Verbatims: We ask users to pick which items they had the hardest time finding. If they rated an item as relatively hard on the SEQ, we also ask them what they had problems with. These become excellent cues for improvement and help provide the “why” behind the numbers.

Step 3: Improve Findability

There are inevitably some hard-to-find “dogs” in the results that stand out. What items were users struggling with? Look at low findability percentages, high times, high variability, items rated low on ease, and of course examine the verbatim responses to see why users say items are difficult.

It can help to run an open-card sort on items if there are major problems with the navigation. It’s also a no-brainer to add cross-referencing on product category pages. That is, if half the users look for cuff links in Men’s Accessories and half in Men’s Formal Wear, add links in both categories. We are free from the physical constraints of library bookshelves and can place “virtual” products and information in multiple areas.

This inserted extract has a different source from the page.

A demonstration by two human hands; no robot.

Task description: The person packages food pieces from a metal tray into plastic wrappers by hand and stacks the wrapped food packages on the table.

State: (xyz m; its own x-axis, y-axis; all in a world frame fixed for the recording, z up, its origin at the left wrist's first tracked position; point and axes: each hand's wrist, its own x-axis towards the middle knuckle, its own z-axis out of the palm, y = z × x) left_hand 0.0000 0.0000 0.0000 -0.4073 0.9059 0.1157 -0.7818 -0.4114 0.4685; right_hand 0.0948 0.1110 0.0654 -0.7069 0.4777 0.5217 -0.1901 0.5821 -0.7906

Sometimes, the issue can be as simple as users didn’t know what they were looking for. For example, on retail sites we know gift cards are popular purchases. In a tree test we conducted on Target.com, the most difficult item to find was the “Iconic Puppy Gift Card $5-$1000.” We pulled this name right from the Target website in the gift card section. However, users were confused if the item was for a $5 puppy or a generic gift card. That’s less of a problem with the website than what we were asking users to do. In reality they probably look for gift cards then select the picture of Target’s dog.

Step 4: Measure After

Here’s where having the baseline data pays off. The reason you know if you made improvements or made things worse is by comparing the findability of the same items over time. Use all the metrics from Step 1 to compare before and after, statistically.

For example, we conducted a tree test on an Internet retailer using just the navigation structure, no design elements. One item of children’s furniture had a very low findability score of 29% in our baseline test. We found that users were split across multiple categories. After adding links to departments where the item could be found, the percentage of users finding the item increased from 29% to 74%.

The graph below shows the 90% confidence intervals for the percent of users who found the item before and after the change. The difference was both statistically significant (p <.01) and practically significant (the findability rate more than doubled!).


Figure 1: Percent of users that successfully located an item of children’s furniture before (29%) and after (74%) improving cross-navigation links.

The next graph shows the perceived difficulty of finding the children’s furniture using the SEQ. Higher scores indicate an easier experience finding the item, compared to hundreds of other tasks. Before the findability fixes, the item scored easier than 37% of all tasks. After the change, the perceived ease score was easier than 59% of all tasks in our database (a 60% improvement).


Figure 2: Percentile rank of perceived difficulty as rated using the Single Ease Question for finding an item of children’s furniture before (37%) and after (59%) improving cross-navigation links.

This means that the difficulty of finding the item went from harder than average to easier than average after making the changes.

As with measuring the user experience in general, measuring findability in particular involves multiple metrics and multiple methods to show a quantifiable better navigation.